(WORK TASK):
Please output the lines from the one with "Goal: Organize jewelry" through the end of the data exactly as written, omitting all pictures.

(INPUT DATA):

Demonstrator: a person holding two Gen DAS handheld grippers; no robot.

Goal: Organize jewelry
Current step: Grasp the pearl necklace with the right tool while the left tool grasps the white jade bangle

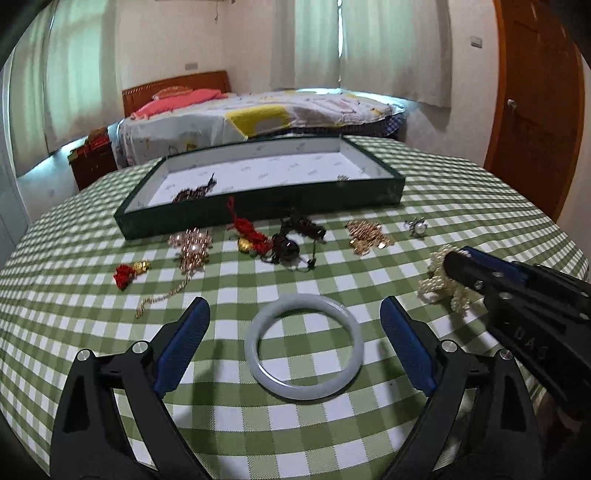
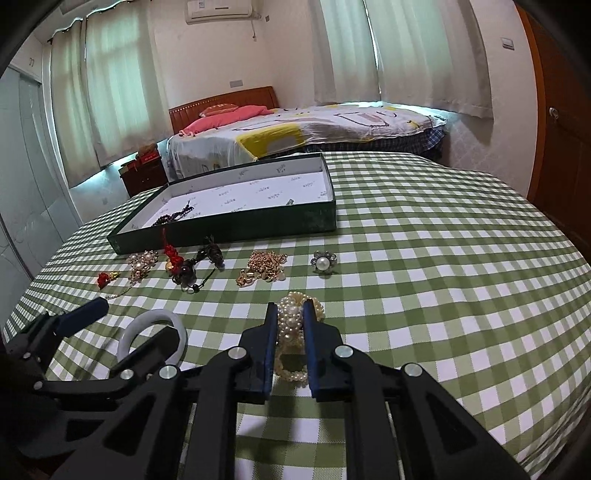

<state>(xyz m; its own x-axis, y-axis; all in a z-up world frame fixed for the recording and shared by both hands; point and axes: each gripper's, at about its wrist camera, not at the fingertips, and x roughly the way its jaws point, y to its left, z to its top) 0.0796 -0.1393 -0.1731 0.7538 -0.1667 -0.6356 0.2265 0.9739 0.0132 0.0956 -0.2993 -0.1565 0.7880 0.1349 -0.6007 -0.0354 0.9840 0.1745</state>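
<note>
Pearls sit pinched in our right gripper point(image 2: 290, 314), the pearl bracelet point(image 2: 295, 332) low on the worktop point(image 2: 424, 295); our left gripper point(image 1: 295, 325) spreads wide around the pale bangle point(image 1: 304, 345), both bound for the tray point(image 1: 258, 199).

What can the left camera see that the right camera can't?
Only the left wrist view shows the whole white bangle lying between the open left hand-held gripper. Only the right wrist view shows the right hand-held gripper shut on the pearl bracelet, plus the air conditioner. Both show the green tray, the gold chain and the pearl ring.
</note>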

(ANSWER FOR THE TASK):
Goal: Organize jewelry
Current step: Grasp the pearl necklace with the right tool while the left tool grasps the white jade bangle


<state>(xyz m; its own x-axis, y-axis; all in a z-up world frame fixed for the recording and shared by both hands; point and axes: each gripper's, at about its wrist camera, not at the fingertips, and x roughly the way its jaws point, y to its left, z to its top) 0.0796 -0.1393 -0.1731 0.7538 -0.1667 -0.6356 0.2265 0.9739 0.0132 0.0956 -0.2993 -0.1565 0.7880 0.1349 -0.6007 -0.0354 0.9840 0.1745</state>
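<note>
Pearls sit pinched in our right gripper point(image 2: 290, 314), the pearl bracelet point(image 2: 295, 332) low on the worktop point(image 2: 424, 295); our left gripper point(image 1: 295, 325) spreads wide around the pale bangle point(image 1: 304, 345), both bound for the tray point(image 1: 258, 199).

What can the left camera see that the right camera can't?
Only the left wrist view shows the whole white bangle lying between the open left hand-held gripper. Only the right wrist view shows the right hand-held gripper shut on the pearl bracelet, plus the air conditioner. Both show the green tray, the gold chain and the pearl ring.
</note>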

No further response is needed.